*** Block opens ***

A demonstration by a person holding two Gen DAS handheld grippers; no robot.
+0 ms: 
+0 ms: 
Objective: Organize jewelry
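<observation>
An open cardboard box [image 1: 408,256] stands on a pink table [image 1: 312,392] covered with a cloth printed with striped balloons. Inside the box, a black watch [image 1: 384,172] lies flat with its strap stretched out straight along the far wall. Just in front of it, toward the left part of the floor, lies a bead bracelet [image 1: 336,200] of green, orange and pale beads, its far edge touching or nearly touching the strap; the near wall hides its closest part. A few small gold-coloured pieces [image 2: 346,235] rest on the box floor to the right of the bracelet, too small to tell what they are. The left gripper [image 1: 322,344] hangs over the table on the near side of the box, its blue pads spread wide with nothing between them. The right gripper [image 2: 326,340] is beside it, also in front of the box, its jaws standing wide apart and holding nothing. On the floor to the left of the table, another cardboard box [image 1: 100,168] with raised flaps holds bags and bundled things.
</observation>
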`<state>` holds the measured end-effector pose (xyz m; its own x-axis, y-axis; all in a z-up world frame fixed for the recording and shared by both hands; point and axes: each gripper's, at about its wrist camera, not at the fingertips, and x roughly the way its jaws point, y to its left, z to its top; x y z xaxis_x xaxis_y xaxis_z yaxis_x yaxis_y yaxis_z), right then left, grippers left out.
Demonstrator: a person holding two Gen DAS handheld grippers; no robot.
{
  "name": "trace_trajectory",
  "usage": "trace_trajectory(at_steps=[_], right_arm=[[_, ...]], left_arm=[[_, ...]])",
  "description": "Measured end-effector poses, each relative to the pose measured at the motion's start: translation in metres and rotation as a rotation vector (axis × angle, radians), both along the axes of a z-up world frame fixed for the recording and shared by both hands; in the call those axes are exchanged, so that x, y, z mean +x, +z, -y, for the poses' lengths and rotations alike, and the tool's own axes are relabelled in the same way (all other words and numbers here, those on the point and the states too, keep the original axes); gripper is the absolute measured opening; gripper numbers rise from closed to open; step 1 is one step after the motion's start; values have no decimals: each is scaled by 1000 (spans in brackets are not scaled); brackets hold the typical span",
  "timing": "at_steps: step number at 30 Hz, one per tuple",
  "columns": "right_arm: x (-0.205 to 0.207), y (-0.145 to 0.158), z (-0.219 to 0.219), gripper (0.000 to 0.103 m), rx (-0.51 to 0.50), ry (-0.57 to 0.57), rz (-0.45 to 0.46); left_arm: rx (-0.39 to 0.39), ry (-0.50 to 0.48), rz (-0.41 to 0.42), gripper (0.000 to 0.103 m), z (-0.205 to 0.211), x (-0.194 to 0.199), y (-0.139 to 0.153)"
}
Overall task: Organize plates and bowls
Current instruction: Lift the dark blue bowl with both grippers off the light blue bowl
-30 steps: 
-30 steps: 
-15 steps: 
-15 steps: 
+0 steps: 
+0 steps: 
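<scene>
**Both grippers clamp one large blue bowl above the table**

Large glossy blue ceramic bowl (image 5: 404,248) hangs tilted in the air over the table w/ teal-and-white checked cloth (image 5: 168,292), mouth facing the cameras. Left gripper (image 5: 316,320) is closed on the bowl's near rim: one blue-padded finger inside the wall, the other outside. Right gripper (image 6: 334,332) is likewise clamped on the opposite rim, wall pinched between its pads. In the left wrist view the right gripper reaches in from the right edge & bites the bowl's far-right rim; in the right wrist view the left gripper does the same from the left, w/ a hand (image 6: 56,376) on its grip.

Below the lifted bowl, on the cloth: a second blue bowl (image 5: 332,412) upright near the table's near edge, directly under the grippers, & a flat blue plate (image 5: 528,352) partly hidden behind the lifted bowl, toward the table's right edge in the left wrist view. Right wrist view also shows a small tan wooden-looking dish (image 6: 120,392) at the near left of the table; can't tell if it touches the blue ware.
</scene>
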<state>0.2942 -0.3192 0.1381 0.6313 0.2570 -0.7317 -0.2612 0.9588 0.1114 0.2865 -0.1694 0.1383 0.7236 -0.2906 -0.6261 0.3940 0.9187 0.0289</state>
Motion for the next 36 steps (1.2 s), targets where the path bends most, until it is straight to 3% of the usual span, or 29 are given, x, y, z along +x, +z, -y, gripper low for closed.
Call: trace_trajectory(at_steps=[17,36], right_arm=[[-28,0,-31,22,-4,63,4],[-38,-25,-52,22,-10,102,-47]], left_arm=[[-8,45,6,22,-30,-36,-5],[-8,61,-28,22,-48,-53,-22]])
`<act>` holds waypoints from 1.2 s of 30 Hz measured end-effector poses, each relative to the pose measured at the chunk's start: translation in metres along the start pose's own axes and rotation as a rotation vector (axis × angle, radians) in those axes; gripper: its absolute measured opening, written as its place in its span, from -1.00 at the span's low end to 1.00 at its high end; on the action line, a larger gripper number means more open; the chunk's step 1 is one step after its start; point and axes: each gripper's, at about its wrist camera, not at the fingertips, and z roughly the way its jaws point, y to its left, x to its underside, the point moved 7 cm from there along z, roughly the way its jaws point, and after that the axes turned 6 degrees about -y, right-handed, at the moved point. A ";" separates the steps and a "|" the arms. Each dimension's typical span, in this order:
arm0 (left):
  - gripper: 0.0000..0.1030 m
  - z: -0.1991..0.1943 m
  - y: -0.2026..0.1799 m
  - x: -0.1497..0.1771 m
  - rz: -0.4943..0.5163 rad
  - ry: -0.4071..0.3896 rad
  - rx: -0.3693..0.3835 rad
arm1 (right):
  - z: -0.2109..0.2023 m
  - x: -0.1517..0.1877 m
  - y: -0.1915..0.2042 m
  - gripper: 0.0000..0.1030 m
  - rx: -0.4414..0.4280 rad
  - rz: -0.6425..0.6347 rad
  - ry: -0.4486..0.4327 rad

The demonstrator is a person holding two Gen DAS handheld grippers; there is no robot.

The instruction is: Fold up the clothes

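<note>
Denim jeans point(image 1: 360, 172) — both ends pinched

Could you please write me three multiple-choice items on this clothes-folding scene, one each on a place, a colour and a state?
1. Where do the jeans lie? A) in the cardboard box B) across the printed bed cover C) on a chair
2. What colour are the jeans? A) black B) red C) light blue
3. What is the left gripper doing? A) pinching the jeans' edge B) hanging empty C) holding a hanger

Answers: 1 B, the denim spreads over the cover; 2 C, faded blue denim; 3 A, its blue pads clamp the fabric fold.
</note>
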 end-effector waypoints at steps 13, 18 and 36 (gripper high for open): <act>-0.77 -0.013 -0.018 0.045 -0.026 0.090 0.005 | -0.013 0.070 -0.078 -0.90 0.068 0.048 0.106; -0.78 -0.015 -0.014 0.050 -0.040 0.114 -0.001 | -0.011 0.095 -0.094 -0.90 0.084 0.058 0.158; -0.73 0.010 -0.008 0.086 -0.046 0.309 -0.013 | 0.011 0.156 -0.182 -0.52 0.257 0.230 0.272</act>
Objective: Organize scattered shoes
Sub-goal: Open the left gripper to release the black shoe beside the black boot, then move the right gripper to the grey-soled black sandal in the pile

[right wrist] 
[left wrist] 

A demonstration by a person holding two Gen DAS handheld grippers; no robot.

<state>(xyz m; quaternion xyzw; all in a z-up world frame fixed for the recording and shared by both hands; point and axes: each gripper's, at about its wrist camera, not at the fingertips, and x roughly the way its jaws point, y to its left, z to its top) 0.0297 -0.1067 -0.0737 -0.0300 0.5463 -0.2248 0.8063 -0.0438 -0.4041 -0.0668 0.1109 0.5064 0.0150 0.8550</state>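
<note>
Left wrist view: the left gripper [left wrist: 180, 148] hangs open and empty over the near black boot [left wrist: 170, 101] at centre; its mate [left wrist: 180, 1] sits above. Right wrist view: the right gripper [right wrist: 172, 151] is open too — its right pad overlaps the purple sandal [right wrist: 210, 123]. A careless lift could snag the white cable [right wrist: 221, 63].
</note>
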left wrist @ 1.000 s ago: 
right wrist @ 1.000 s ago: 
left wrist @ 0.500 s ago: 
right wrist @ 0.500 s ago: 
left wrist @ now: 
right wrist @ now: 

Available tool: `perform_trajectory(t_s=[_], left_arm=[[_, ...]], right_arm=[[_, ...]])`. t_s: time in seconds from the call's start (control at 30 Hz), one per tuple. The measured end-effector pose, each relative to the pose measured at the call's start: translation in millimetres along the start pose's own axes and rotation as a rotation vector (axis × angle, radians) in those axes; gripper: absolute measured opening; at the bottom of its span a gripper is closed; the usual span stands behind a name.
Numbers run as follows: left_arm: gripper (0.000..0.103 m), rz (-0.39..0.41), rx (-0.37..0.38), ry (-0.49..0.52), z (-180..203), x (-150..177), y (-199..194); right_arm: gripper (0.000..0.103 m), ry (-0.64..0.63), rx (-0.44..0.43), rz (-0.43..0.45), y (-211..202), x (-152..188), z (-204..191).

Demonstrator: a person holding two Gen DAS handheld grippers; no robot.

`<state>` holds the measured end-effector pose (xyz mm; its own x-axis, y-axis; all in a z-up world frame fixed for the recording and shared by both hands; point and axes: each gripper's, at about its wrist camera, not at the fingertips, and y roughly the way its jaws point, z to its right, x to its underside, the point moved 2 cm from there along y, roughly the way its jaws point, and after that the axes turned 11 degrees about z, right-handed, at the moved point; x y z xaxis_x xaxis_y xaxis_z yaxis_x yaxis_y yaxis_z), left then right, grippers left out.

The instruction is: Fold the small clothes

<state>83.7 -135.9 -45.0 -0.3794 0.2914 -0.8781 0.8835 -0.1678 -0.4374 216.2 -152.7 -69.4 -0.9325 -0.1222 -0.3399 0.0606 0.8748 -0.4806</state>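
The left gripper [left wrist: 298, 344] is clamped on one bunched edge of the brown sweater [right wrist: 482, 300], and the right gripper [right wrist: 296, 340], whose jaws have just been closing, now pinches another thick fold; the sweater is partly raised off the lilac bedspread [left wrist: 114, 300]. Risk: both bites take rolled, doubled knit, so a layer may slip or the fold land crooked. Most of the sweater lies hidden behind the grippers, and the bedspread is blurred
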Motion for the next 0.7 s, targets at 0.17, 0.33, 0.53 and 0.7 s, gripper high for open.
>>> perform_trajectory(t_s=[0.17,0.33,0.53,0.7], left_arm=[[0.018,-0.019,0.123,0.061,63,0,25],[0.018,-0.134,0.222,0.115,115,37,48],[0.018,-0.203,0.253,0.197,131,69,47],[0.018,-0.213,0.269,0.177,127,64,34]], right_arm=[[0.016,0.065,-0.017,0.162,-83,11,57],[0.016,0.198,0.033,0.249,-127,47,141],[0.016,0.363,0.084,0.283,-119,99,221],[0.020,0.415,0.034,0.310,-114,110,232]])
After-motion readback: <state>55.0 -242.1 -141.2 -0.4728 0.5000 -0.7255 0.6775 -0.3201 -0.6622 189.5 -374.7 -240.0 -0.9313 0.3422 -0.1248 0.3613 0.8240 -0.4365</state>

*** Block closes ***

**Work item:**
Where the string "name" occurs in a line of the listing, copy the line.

**Answer space:**
  "name": "trace_trajectory",
Available tool: `perform_trajectory(t_s=[_], left_arm=[[_, ...]], right_arm=[[_, ...]])`. t_s: time in seconds from the call's start (control at 30 Hz), one per tuple. The measured end-effector pose, each relative to the pose measured at the call's start: translation in millimetres along the start pose's own axes and rotation as a rotation vector (axis × angle, radians) in those axes; gripper: absolute measured opening; at the bottom of its span a gripper is closed; the usual span stands behind a name.

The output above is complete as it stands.